Although his Ministry of Reconstruction was officially responsible for post-war housing policy, it was the larger but less glamorous Ministry of Works which directly supervised the building industry, and had the job of coping with V-2 damage. A military-style staff was set up by that ministry, with an intelligence section manned twenty-four hours a day to keep track of the changing situation, as new incidents were reported. A central planning group, the ‘Drake House Organization’, was set up in Drake House, Dolphin Square, and, for the capital, a London Repairs Executive, presided over from November 1944 by Duncan Sandys, promoted to Minister of Works from his previous rank of Parliamentary Secretary at Supply. Several other ministries were represented on these bodies, which, laying aside the leisurely traditions of peacetime, met for a period every day, including Sunday. A flow of updated instructions, known as ‘Serial Notes’, were sent to local authorities, and an equally unexcitingly titled newsletter, the
London Repairs Bulletin
, was issued to contractors, clerks of works and senior chargehands.

The speed with which a small army of workmen now descended on a street within hours of a rocket falling did much to restore public confidence in the government. In Ilford a large Welsh contingent, already busy on V-1 repairs, was at hand when the V-2s started, to such effect that a force of 1500 men, including those from local builders, might be at work, under the direction of the borough surveyor, within an hour of an explosion. The
Ilford Guardian
described, just before the end of the war, the high level of efficiency achieved:

When rockets fell at night arrangements were made for inspectors to visit and categorize the damage at dawn, and within an hour or two of daylight men were working on the spot. At the height of the attack . . . the men worked at night by the light of searchlights and electric lamps from the chimneys, on several occasions carrying on until 2 a.m. On at least one incident the men worked until 6 a.m. and then, after a wash and something to eat, returned again two hours later to put in a normal day’s work. . . . They had to contend with icy roofs and gales, in fact during high winds several of them were swept off the roofs they were attempting to cover with tarpaulins. The problem of materials became acute. . . . The Borough Engineer’s Dept had to scour Essex and London for various materials, sometimes having to send lorries far afield to get enough to keep the work going.
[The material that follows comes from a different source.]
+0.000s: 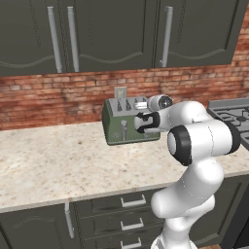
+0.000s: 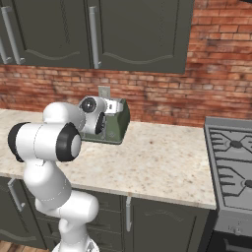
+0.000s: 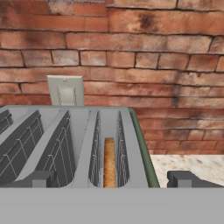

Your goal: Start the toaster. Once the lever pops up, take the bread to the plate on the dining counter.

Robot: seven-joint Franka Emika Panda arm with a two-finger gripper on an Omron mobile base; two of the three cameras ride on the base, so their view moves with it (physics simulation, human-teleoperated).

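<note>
1. Hovering at the olive-green toaster [image 1: 119,125] front, your gripper [image 3: 113,180] has its jaws apart, holding nothing.
2. You see the bread [image 3: 109,162] sunk in the rightmost slot, 12 o'clock from the fingertips [image 3: 180,178].
3. Toaster sits on the beige counter [image 1: 58,165], wall outlet [image 3: 65,90] at 11 o'clock.

The boxy olive-green toaster with the steel top [image 1: 127,124] is sitting upright on the speckled beige countertop against the brick wall, right before my hand. A golden-brown bread slice [image 3: 109,162] is standing on edge, sunk deep in its rightmost slot.
</note>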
When the V-1 attacks began in June, about 21,000 men were already at work on war-damage repair work in the London Region; by December the total had multiplied sixfold, to 129,000, 96,000 of them employed by local authorities, direct or via contractors, and the rest provided by the Ministry of Works as a mobile reserve, or – in the case of 5000 – lent by the forces or the National Fire Service. Another 3000 civil-engineering workers were kept busy demolishing unsafe buildings. At first there was little movement of labour between boroughs, but eventually building workers on repair contracts found themselves liable to be moved to other districts and having to sleep in lodgings, hostels or even requisitioned schools or balls. Not all went willingly. ‘The grievances of the men’, the official history discreetly records, ‘were sometimes exploited for political ends,’ but ‘the inconveniences of regrouping were on the whole cheerfully endured by management and workers alike.’